Gonzales v. Carhart, 2007
This case was about a Congressional law which banned a certain type of partial-birth (aka late term) abortion. The details of the procedure are quite gruesome and I don’t want to explain them here, but it is important to note that the law at issue did not ban all types of partial-birth abortion—only one specific type that Congress felt was particularly inhumane.
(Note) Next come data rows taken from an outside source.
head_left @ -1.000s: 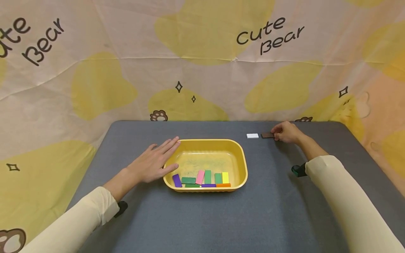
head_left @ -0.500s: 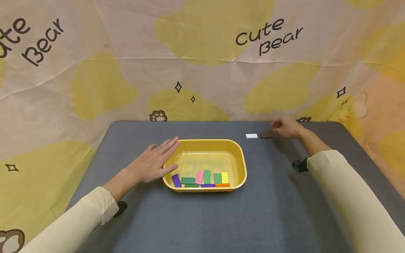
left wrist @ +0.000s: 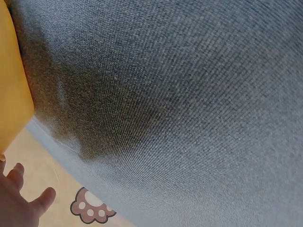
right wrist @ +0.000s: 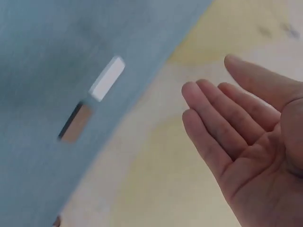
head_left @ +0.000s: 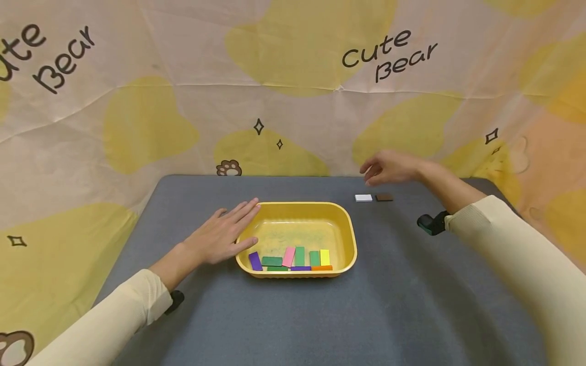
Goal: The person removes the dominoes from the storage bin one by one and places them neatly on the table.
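My left hand (head_left: 224, 235) rests with straight fingers on the left rim of a yellow plastic tray (head_left: 299, 204). Inside the tray, along its near side, lie several small rectangular blocks, among them a pink block (head_left: 289, 256), a yellow block (head_left: 324, 257) and an orange block (head_left: 322, 268). Up at the back right, my right hand (head_left: 392, 166) hovers above the table's far part, fingers loosely extended and holding nothing. Just below it, a white block (head_left: 363, 198) and a brown block (head_left: 384, 197) lie flat, end to end with a small gap; the right wrist view shows both beside the empty palm.
The dark grey table (head_left: 293, 325) ends at the back against a printed cloth (head_left: 293, 46) with yellow patches and lettering. Both forearms wear pale sleeves with a dark wrist camera, seen at the right wrist camera (head_left: 432, 223).
My right hand has let go of the brown block, leaving it beside the white one, and has risen and moved left. The left hand stays on the tray rim.
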Motion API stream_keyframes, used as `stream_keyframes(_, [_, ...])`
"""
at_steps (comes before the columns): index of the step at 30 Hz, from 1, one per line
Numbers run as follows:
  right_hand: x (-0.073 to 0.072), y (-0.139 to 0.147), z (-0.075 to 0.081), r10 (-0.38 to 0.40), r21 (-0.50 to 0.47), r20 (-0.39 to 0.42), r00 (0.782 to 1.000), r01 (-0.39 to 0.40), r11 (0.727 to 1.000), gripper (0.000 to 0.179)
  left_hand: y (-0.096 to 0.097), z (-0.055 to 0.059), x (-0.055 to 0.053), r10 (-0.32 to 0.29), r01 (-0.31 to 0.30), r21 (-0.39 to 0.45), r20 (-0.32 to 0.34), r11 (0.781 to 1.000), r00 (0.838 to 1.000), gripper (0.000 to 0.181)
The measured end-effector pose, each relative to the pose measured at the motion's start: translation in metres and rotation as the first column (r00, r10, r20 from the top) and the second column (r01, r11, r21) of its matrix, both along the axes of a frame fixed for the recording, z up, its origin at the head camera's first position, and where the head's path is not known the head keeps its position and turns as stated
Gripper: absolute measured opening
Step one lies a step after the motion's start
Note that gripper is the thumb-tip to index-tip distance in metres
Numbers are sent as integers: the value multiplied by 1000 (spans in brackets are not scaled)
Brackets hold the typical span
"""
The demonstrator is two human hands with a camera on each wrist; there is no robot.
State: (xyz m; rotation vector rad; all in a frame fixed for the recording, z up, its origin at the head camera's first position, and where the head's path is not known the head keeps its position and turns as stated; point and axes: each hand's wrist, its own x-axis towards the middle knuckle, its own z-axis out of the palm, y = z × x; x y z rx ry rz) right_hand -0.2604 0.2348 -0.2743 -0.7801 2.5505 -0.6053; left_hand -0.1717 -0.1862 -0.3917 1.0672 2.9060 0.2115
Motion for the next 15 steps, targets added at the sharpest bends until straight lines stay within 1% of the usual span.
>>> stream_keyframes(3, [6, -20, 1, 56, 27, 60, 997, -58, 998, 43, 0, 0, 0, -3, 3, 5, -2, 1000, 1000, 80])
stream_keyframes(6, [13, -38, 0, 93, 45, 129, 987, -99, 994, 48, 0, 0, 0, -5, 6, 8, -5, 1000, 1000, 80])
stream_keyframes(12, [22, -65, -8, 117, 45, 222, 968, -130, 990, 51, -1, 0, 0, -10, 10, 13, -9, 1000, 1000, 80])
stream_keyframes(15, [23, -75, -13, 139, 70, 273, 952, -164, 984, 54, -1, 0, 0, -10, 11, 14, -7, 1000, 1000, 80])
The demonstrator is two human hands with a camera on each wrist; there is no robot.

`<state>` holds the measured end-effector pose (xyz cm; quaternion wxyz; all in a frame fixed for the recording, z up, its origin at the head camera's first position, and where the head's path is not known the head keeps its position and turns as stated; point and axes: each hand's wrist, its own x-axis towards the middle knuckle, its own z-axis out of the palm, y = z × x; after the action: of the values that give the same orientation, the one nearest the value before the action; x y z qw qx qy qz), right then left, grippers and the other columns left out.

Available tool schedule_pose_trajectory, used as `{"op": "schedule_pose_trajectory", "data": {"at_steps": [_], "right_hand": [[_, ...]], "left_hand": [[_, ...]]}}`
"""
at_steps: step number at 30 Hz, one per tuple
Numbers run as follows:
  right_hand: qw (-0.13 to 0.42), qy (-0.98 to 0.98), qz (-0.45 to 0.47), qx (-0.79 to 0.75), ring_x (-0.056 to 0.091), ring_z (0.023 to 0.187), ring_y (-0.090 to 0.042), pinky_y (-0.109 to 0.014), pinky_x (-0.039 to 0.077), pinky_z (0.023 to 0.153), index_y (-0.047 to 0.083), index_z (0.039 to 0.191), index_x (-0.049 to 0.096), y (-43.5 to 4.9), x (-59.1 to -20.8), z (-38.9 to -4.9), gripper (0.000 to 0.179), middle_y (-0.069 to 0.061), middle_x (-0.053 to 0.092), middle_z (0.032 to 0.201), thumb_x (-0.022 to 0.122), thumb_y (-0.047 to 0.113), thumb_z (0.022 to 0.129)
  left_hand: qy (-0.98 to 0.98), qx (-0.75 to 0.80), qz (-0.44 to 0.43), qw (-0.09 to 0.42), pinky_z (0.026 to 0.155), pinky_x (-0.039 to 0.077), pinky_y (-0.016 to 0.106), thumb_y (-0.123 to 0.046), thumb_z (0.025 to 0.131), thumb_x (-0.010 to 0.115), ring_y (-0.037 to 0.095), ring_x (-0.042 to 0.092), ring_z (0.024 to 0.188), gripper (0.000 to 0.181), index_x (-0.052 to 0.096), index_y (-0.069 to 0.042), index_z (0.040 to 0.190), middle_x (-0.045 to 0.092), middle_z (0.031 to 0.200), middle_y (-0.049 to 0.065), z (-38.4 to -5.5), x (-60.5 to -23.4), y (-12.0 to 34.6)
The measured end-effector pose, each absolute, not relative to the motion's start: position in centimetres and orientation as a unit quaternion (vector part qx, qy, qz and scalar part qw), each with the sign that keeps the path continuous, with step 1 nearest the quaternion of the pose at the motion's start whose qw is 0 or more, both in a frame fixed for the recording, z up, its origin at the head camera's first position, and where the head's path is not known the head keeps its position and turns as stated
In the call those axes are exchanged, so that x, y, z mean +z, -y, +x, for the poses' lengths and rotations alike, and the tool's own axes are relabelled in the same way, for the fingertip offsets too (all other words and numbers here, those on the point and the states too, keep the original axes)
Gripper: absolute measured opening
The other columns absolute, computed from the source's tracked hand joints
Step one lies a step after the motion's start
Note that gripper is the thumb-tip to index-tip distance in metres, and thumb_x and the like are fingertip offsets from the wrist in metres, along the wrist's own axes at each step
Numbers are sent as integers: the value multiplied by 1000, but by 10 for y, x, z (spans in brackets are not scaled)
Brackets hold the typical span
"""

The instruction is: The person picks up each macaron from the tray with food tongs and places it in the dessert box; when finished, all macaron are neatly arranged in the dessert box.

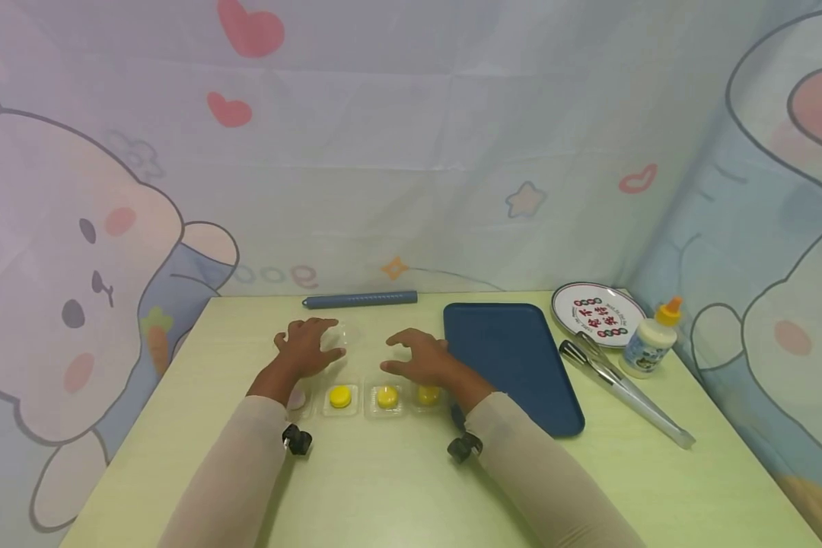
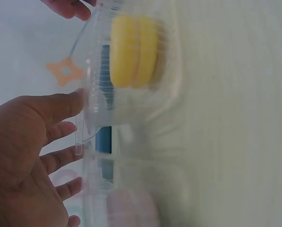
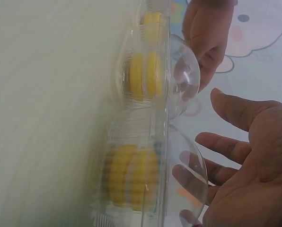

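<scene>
Four clear plastic boxes stand in a row: one holds a pale pink macaron (image 1: 297,398), the others a yellow macaron (image 1: 340,396), a second yellow macaron (image 1: 387,396) and a third yellow macaron (image 1: 428,395). Domed lids cover the two right boxes, including the nearest dome (image 3: 193,165). Behind the row, my left hand (image 1: 304,348) spreads thumb and fingers around a loose clear lid (image 2: 79,137); contact is unclear. My right hand (image 1: 425,359) hovers behind the right boxes, fingers apart and holding nothing.
A dark blue tray (image 1: 514,365) lies right of the boxes. Farther right are metal tongs (image 1: 630,396), a printed plate (image 1: 599,313) and a white squeeze bottle (image 1: 649,342) with a yellow cap. A blue-grey rod (image 1: 359,300) lies along the table's back edge, before the printed curtain.
</scene>
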<state>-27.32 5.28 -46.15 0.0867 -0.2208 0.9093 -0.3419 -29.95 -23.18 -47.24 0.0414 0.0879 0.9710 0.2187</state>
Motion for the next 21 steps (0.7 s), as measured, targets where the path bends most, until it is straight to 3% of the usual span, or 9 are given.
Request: {"op": "schedule_pose_trajectory", "data": {"at_steps": [10,16,21], "right_hand": [[83,-907,-230,-341,59,146,-36,-70,34,118,11,156,58,-51,-460,-277,60,-11,59,161,70,42,107],[95,-895,-234,-368,61,144,-36,-77,27,122,9,165,45,-49,-459,-276,67,-14,63,156,69,37,108],[90,-889,-245,-377,66,137,-33,-81,22,124,8,168,37,-48,-461,-275,71,-10,68,149,68,32,109]], "left_hand": [[-956,250,156,0,118,17,82,-32,103,76,54,32,156,68,50,-16,163,45,170,18,-284,-467,230],[-935,293,200,5,122,21,83,-24,99,81,48,49,149,70,51,-14,162,47,169,17,-273,-462,226],[-914,334,230,0,114,48,71,-10,95,85,39,69,123,75,51,-10,161,51,165,16,-269,-462,225]]}}
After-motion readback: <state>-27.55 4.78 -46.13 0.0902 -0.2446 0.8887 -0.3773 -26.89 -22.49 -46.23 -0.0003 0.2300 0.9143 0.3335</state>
Congress had chosen not to ban other types of late term abortions because such procedures were sometimes necessary to save the life of a mother.
The Supreme Court upheld the law, and several Republican justices took the opportunity to reiterate that they were still in favor of overturning Roe and leaving the legislation and regulation of abortion to the states.
There are currently four Justices on the Supreme Court who are in favor of overturning Roe, just as was the case in 1992. These four Justices are not going anywhere anytime soon as far as we know, but it’s unlikely they will gain a fifth vote in the near future, which means that those in favor of overturning Roe are and will likely be in the minority for some time.
Today, some state legislatures are trying to get around the Supreme Court’s decision in Roe v. Wade while still eliminating unnecessary abortions. The North Dakota House approved a bill that defines life as beginning at conception, thus ensuring that a state has a compelling enough interest to regulate abortion from Day 1. (That bill is not yet a law and might not stand a good chance of becoming one.) North Dakota has also taken other interesting steps in the legislature to help encourage life over abortion.